#### Data section

■ ■ ■

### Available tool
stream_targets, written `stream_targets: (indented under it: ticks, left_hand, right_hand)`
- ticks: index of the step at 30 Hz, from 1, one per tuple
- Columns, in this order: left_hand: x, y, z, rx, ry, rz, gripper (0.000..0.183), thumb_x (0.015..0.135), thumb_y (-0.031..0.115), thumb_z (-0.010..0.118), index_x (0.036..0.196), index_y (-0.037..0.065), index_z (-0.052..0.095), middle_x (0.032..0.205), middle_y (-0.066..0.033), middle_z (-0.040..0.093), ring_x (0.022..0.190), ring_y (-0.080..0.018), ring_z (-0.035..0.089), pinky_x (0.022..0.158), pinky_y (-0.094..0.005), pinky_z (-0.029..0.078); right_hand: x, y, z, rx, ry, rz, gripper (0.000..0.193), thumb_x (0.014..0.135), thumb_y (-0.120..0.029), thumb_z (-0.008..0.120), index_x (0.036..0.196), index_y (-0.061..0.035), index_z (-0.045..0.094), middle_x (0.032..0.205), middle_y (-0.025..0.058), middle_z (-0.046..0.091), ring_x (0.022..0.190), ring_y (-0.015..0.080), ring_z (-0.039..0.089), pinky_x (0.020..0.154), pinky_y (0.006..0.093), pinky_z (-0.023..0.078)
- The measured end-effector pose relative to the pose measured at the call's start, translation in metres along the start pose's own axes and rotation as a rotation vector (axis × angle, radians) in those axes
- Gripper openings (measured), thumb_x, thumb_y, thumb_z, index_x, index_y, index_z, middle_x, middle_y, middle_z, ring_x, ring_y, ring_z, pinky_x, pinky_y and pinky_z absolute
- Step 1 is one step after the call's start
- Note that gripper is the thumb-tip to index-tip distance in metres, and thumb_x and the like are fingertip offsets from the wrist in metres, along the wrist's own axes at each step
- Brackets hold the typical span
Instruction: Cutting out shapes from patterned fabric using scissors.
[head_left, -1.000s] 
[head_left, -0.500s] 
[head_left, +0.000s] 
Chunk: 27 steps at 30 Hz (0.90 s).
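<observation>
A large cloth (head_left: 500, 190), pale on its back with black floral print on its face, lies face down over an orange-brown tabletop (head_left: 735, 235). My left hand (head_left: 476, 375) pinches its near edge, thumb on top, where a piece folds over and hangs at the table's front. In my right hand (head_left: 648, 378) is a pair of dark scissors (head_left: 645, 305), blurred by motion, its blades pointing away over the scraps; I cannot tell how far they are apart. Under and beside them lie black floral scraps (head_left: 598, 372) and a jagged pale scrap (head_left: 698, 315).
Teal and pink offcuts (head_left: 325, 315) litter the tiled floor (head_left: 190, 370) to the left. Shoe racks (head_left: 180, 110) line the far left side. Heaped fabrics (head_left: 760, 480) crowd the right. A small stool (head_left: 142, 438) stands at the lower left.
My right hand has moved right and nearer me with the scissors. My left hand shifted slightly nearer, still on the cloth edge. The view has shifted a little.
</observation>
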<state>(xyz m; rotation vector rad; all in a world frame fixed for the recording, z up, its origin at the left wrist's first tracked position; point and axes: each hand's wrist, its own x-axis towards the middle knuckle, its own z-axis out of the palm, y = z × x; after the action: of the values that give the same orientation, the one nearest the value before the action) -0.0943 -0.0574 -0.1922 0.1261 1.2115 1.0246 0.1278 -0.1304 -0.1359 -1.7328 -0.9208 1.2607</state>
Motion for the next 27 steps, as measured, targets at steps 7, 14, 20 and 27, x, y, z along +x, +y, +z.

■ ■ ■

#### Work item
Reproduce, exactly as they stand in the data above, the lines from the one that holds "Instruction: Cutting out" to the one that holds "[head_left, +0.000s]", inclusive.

#### Output for this exercise
Instruction: Cutting out shapes from patterned fabric using scissors.
[head_left, -1.000s] 
[head_left, -0.500s] 
[head_left, +0.000s] 

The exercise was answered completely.